Certes, le bruit n’est souvent ni beau ni agréable. Pour autant, l’expression qu’il véhicule est la nôtre, celle que nous laissons échapper du fond de soi. Certains même diront que le bruit est déjà l’expression de nos pensées les plus superficielles, les mots n’étant, en fin de compte, que du bruit. Il est vrai que tout jeune, on fait beaucoup de bruit, sans discrimination de timbre ou de volume. Nos parents, notre entourage, l’école… nous apprennent alors à organiser ces bruits, à les rendre cohérents dans et pour l’espace sociétal dans lequel on vit, et ainsi à être capables, par une communication et un comportement adéquats, d’y vivre en harmonie. Ainsi, tout va bien dans le meilleur des mondes ! Si seulement…

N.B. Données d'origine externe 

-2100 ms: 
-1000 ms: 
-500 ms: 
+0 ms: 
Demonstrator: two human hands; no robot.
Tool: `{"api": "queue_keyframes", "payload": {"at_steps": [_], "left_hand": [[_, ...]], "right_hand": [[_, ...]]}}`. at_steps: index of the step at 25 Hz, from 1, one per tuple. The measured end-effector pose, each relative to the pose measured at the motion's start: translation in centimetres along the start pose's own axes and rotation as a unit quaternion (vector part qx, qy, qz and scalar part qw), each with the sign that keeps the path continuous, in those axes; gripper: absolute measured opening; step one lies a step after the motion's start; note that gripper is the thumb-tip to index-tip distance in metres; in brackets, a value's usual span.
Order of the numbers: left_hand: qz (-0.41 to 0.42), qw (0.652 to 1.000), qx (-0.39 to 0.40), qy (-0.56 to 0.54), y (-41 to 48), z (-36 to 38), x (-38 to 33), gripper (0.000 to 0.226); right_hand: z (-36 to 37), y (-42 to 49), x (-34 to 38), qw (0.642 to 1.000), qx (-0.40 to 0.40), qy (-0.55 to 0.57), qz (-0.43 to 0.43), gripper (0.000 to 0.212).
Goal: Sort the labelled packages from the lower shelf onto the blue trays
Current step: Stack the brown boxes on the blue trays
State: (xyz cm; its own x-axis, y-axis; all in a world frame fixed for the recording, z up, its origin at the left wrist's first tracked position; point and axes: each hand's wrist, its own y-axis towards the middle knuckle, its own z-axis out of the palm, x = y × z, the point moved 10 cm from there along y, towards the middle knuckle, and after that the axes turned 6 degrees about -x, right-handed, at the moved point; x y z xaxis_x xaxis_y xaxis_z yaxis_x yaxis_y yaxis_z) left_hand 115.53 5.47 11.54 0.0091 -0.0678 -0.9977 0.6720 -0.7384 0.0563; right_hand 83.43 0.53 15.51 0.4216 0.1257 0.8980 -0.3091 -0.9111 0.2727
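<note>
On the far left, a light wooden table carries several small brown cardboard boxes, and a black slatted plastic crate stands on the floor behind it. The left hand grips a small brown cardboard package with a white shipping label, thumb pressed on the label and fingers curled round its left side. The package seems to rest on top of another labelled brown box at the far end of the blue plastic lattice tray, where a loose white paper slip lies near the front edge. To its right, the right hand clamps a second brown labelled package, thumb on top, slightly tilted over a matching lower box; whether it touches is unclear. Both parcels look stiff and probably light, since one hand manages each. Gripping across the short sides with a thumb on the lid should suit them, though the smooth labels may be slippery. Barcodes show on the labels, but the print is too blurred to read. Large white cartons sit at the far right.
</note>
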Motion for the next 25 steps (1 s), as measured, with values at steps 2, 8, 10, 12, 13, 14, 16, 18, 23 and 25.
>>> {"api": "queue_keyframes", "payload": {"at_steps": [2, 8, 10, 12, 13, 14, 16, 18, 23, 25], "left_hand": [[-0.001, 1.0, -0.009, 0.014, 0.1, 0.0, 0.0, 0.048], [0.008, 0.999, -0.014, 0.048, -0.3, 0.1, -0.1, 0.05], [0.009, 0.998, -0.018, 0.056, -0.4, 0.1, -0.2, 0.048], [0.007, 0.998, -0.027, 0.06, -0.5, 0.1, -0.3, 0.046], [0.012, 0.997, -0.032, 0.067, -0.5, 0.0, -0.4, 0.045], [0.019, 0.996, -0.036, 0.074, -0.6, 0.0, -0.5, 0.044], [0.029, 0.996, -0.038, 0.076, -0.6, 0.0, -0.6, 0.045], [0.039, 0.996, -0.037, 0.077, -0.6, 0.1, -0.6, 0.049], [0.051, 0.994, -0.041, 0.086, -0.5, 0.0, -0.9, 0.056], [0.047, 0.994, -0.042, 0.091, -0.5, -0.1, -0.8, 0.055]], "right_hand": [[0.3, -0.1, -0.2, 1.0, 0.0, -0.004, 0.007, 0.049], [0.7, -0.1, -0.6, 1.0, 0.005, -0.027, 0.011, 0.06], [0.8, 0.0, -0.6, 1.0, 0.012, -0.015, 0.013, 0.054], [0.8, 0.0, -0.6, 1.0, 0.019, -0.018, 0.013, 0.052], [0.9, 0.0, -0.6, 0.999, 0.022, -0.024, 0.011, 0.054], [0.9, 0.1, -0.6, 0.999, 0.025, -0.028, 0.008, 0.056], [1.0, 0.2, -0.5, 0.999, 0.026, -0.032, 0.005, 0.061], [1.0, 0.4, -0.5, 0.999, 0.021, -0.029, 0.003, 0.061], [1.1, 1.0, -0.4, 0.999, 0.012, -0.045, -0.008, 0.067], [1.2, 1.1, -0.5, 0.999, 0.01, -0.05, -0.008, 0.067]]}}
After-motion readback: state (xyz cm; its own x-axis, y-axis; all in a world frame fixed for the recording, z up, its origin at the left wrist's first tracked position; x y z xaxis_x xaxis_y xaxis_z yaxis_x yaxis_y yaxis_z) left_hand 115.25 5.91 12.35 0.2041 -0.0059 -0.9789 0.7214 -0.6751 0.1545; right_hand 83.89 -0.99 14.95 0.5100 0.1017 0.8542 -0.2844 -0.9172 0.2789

Si seulement tous nos mots étaient capables d’exprimer nos joies ou nos détresses. Combien de fois avons-nous crié, estimant que le cri est le seul moyen d’approcher l’expression de nos émotions. Nombre d’entre nous ressentent parfois que, quand ça bouillonne à l’intérieur de soi, le silence ne soit pas pertinent et qu’il soit important de se faire entendre. Cependant, on nous demande souvent de nous taire. Moi le premier, ayant en horreur le bruit et les cris – je dois vous l’avouer, j’ai souvent demandé voire imposé le silence. Alors que, dans d’autres cas, j’ai estimé que je ne pouvais plus me restreindre et que je devais élever la voix pour me faire entendre.
Il est certes très malheureux que ce mode de communication soit parfois le seul efficace. Lors de mes quelques années d’enseignement, j’ai bien remarqué que certains de mes élèves ne semblaient pas connaître une communication claire et douce pour exprimer leurs interrogations ou leurs incompréhensions. C’est assurément manifeste d’une utilisation inappropriée du cri dans nos quotidiens – il serait trop facile, voire injuste, de réduire ce comportement à la seule éducation, de nombreux paramètres environnementaux (familles nombreuses, confrontations culturelles, timidité mal gérée, incompréhensions récurrentes…) et parfois physiques (surdité) devant être pris en considération.
Il n’en est pas moins important de pouvoir, parfois, élever la voix. Il est dangereux, quand les émotions nous submergent, de ne pas pouvoir se confier. Il est salutaire, quand les injustices nous oppressent, de pouvoir se faire entendre. Cela ne veut pas dire pour autant que l’on sera compris, ou que nous allons comprendre. C’est sans doute le travail auquel nous invite Pierre Schaeffer : prendre le temps d’écouter différents bruits qui nous entourent, aussi désagréables qu’ils puissent nous paraître, d’éventuellement d’essayer de les comprendre, avec nos propres facultés. Peut-être qu’ainsi nous saurons entendre nos bruits intérieurs. Peut-être qu’ainsi nous saurons entendre les cris de ceux qui souffrent.